Records contained in a dataset:
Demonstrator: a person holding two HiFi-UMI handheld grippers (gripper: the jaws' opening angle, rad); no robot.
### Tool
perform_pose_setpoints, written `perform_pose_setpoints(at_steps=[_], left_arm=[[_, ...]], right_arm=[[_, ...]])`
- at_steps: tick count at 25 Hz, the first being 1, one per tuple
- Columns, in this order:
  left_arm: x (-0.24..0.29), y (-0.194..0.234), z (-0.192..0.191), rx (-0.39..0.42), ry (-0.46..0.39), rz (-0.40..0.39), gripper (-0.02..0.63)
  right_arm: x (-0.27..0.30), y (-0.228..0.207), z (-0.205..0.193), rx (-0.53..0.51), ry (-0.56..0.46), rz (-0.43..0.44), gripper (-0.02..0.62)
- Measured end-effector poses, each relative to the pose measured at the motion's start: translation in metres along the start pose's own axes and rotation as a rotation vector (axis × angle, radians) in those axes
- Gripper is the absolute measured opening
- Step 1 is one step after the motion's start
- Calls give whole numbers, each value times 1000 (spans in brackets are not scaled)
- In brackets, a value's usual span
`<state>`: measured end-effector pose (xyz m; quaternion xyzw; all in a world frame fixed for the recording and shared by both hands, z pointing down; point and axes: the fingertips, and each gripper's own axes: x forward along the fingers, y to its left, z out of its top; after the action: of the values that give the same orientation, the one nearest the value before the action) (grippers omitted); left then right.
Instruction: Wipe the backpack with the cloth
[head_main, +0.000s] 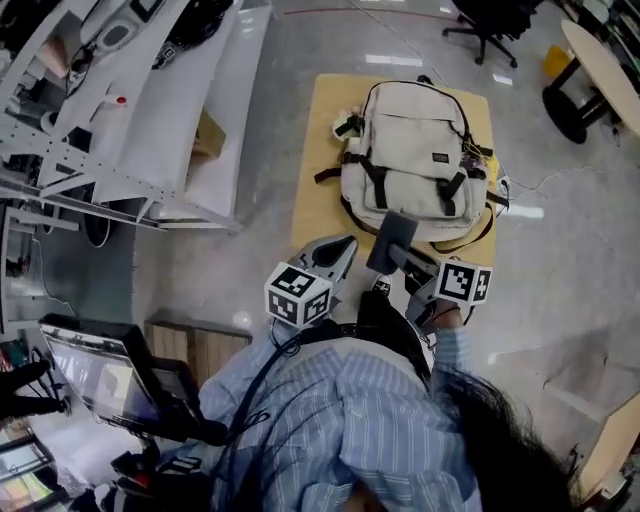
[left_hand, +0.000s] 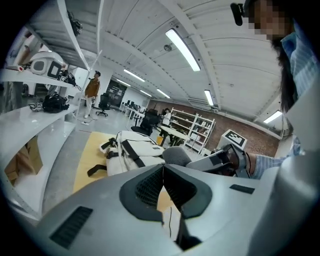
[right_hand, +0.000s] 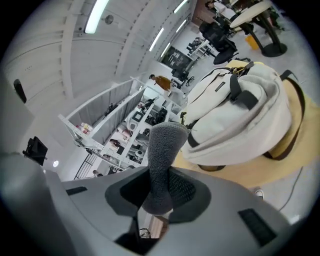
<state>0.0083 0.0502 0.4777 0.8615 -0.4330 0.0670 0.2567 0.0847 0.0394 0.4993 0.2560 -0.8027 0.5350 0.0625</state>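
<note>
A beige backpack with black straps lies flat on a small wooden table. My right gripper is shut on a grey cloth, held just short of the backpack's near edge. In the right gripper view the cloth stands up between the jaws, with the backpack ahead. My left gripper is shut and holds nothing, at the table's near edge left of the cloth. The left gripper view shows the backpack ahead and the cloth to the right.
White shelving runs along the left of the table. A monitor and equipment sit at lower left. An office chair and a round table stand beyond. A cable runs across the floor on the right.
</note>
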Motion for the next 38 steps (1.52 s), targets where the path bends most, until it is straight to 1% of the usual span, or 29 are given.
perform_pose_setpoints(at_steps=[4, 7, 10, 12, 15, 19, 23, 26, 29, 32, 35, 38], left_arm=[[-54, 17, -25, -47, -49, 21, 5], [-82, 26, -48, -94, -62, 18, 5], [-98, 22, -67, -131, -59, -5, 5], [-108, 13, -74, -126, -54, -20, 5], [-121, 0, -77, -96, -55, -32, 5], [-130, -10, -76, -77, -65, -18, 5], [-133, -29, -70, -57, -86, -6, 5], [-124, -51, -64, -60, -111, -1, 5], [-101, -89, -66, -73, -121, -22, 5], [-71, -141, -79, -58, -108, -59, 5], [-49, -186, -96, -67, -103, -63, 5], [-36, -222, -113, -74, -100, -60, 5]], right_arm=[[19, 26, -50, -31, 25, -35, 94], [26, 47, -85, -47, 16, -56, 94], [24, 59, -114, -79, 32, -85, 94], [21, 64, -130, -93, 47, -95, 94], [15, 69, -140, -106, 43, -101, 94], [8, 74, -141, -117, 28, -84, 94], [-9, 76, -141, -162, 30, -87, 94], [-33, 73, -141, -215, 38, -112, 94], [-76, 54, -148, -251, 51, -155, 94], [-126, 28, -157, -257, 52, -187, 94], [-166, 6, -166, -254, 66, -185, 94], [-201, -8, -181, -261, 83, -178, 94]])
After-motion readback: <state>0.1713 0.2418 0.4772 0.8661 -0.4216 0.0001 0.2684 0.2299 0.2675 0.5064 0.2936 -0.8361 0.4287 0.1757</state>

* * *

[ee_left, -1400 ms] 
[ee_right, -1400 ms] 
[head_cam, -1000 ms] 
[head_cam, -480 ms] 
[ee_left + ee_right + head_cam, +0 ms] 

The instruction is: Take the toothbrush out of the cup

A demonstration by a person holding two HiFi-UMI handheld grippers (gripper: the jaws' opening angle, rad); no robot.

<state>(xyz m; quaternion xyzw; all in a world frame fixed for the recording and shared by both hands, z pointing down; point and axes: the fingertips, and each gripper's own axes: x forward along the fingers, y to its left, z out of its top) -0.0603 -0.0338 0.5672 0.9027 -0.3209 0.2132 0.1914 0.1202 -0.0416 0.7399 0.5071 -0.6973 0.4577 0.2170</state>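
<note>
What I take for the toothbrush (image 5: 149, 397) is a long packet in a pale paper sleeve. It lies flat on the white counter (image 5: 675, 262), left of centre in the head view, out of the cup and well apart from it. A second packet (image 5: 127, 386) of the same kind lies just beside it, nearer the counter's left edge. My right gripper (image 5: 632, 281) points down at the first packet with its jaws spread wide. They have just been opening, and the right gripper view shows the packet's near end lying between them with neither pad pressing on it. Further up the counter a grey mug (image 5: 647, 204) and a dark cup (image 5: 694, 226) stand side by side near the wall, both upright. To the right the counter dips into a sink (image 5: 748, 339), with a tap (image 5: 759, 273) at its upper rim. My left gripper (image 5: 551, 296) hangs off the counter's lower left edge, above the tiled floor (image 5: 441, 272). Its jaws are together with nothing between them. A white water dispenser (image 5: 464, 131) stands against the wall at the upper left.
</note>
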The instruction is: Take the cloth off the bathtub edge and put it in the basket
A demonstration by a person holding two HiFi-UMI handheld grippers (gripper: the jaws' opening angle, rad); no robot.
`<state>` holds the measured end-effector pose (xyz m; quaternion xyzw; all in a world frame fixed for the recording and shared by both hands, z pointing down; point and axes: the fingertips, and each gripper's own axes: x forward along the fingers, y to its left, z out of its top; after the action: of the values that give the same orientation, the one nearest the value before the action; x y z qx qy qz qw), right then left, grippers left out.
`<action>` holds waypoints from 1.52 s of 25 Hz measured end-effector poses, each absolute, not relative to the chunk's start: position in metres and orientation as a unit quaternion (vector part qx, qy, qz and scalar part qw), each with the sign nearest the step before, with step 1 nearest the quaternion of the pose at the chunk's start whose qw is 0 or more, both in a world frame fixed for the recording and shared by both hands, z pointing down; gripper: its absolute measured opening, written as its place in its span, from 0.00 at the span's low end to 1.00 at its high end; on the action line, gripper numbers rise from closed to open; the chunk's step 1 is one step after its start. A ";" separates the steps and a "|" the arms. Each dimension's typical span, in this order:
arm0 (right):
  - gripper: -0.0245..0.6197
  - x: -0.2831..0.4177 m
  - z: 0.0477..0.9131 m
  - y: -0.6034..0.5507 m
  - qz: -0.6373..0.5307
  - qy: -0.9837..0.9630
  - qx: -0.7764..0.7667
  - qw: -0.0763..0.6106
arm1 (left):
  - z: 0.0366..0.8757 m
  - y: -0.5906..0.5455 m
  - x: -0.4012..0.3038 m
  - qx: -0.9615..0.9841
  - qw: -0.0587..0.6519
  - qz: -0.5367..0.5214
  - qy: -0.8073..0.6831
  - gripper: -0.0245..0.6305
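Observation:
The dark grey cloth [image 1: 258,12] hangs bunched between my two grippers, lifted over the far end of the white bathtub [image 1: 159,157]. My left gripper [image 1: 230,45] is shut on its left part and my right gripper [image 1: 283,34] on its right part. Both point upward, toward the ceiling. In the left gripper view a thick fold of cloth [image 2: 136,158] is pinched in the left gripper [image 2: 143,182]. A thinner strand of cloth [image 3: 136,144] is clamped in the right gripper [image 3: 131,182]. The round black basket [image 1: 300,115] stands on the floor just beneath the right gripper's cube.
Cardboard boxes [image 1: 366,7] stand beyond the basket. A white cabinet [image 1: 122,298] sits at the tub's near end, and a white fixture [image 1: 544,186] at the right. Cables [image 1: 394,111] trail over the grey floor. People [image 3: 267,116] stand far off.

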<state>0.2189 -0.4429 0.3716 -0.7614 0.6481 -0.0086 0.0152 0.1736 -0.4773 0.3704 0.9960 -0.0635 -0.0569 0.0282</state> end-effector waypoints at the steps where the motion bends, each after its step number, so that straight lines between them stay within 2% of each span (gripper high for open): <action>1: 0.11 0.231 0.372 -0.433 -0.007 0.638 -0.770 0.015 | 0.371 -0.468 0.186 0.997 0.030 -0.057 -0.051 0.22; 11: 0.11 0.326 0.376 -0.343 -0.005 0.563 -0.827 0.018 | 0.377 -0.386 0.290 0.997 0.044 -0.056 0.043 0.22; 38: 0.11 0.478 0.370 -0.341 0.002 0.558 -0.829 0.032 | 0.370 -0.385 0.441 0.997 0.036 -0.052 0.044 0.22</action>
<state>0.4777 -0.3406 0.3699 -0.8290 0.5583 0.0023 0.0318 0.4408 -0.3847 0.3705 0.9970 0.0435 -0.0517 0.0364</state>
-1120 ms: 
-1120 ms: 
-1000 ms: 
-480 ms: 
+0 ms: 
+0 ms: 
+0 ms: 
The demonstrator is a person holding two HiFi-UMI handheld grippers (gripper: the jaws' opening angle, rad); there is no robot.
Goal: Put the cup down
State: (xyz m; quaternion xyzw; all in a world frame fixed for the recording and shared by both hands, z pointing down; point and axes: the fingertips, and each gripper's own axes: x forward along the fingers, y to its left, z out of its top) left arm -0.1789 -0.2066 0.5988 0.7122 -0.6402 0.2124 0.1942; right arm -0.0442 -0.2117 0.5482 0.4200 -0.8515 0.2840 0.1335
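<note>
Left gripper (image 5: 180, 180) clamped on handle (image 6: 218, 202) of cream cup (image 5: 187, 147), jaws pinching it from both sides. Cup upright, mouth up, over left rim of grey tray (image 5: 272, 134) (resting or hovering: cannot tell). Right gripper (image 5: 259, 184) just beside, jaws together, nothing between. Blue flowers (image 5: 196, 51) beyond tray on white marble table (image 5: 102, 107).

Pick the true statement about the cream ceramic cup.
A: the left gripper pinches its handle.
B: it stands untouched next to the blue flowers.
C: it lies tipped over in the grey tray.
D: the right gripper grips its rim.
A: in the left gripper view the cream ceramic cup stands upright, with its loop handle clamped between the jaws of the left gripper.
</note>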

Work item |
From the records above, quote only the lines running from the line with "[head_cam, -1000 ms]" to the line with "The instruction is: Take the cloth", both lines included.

Problem solution |
[head_cam, -1000 ms] 
[head_cam, -480 ms] 
[ee_left + ee_right + head_cam, +0 ms] 

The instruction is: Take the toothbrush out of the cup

A demonstration by a person holding two HiFi-UMI handheld grippers (gripper: the jaws' opening angle, rad); no robot.

<state>(xyz m; quaternion xyzw; all in a world frame fixed for the recording and shared by both hands, z pointing down; point and axes: the fingertips, and each gripper's own axes: x forward along the fingers, y to its left, z out of its top) -0.0603 -0.0338 0.5672 0.9027 -0.3209 0.2132 0.1914 0.1202 -0.0416 0.7399 0.5071 -0.6973 0.4577 0.2170</state>
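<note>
What I take for the toothbrush (image 5: 149, 397) is a long packet in a pale paper sleeve. It lies flat on the white counter (image 5: 675, 262), left of centre in the head view, out of the cup and well apart from it. A second packet (image 5: 127, 386) of the same kind lies just beside it, nearer the counter's left edge. My right gripper (image 5: 632, 281) points down at the first packet with its jaws spread wide. They have just been opening, and the right gripper view shows the packet's near end lying between them with neither pad pressing on it. Further up the counter a grey mug (image 5: 647, 204) and a dark cup (image 5: 694, 226) stand side by side near the wall, both upright. To the right the counter dips into a sink (image 5: 748, 339), with a tap (image 5: 759, 273) at its upper rim. My left gripper (image 5: 551, 296) hangs off the counter's lower left edge, above the tiled floor (image 5: 441, 272). Its jaws are together with nothing between them. A white water dispenser (image 5: 464, 131) stands against the wall at the upper left.
</note>
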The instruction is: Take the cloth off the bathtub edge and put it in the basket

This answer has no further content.